Review: Low cost YDLidar X4 sees 360º all around itself

August 1, 2018 | 09:30

Lidar

The YDLidar X4 is a very affordable Lidar, which is mainly intended for robotics applications. Lidar stands for Light Detection and Ranging and uses a pulsing laser to measure the distance to objects. The laser is reflected off the surface of the object and by measuring the time it takes for the light to reach the sensor, the distance to the object is determined. Usually a laser is selected that uses a wavelength of light that is outside of the visible spectrum, generally in the infrared range.

This is also true for the YDLidar X4. This uses a laser with a wavelength of 785 nm and a power of 3 mW (so, not visible, be careful with your eyes!). This means, of course, that the system is dependent on how well a surface reflects infrared light.

The YDLidar X4 uses a rotating head that contains both the laser as well as the receiver. With this rotating head the system can 'see' 360º around itself. But only in one plane (2-dimensional), that goes without saying.

The contents

The contents of the packaging is reasonably complete. In addition to the rotating part with the motor controller, we find a small USB interface board that has two micro-USB connectors and a connector for connecting to the board that controls the motor and rotating head. One micro-USB connector (“USB_DATA”) is for a interfacing to a computer and an additional connector is for an optional additional power supply, in the event that the power supply from the computer is insufficient. An additional interface cable is also supplied. You can use this to control the unit directly from your robot hardware, without the need of the USB interface. A spare V-belt is also supplied, together with four screws for mounting the unit. You will also find a USB cable for connecting to a computer in the box.

Software

There are a number of (free!) software packages that go with the YDLidar X4. You will have to download those yourself; no CD or similar is provided. But that is typical these days. This way you will immediately have the latest version and can see what has changed/improved compared to the previous version(s).

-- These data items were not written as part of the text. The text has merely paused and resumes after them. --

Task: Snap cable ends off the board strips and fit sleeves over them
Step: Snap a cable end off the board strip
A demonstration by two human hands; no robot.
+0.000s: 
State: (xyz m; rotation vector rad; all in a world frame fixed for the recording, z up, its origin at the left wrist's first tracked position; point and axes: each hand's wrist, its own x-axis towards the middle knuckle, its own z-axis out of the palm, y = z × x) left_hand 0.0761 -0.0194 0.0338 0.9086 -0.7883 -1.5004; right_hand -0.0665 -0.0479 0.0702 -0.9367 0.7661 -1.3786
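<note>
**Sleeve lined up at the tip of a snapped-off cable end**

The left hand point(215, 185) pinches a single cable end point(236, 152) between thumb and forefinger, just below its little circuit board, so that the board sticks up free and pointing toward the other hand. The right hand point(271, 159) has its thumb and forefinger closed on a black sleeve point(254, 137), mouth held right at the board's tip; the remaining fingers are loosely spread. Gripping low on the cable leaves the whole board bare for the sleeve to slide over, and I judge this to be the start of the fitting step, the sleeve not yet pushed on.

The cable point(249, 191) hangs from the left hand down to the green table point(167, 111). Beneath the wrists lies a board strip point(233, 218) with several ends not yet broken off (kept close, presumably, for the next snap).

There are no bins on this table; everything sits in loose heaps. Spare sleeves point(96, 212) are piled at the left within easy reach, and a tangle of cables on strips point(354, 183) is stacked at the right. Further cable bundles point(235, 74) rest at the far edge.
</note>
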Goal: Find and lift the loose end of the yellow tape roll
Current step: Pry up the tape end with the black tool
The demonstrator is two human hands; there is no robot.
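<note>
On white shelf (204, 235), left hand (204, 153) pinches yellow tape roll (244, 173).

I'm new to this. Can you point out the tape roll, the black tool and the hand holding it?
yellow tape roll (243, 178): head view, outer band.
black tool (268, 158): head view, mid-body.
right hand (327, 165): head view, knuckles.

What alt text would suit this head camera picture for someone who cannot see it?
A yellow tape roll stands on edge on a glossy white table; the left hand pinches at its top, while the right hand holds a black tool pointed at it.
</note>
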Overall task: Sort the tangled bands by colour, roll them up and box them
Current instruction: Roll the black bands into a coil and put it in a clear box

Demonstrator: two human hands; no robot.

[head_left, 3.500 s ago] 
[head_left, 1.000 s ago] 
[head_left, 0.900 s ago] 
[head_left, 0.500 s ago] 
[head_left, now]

The manual too, is only available (download) in digital format. All of this can be found on the following website: http://ydlidar.com/download.

A 3D model in STL/IGS format is available. A datasheet with all the specifications and, for example, also the layout of the connector for controlling the unit, a development manual that explains how the system works (block diagram), communicates, and how the data protocol is formatted. The user manual with installation instructions for Windows, Linux and an ROS installation package (Robot Operating System). An SDK package with descriptions on how to get the YDLidar to work with Visual Studio 2010 under Windows or Linux. A package with tools, containing the drivers for the USB interface board and standalone interface programs for both Windows as well as Linux. The ROS installation is intended for the Kinetic-variant of ROS.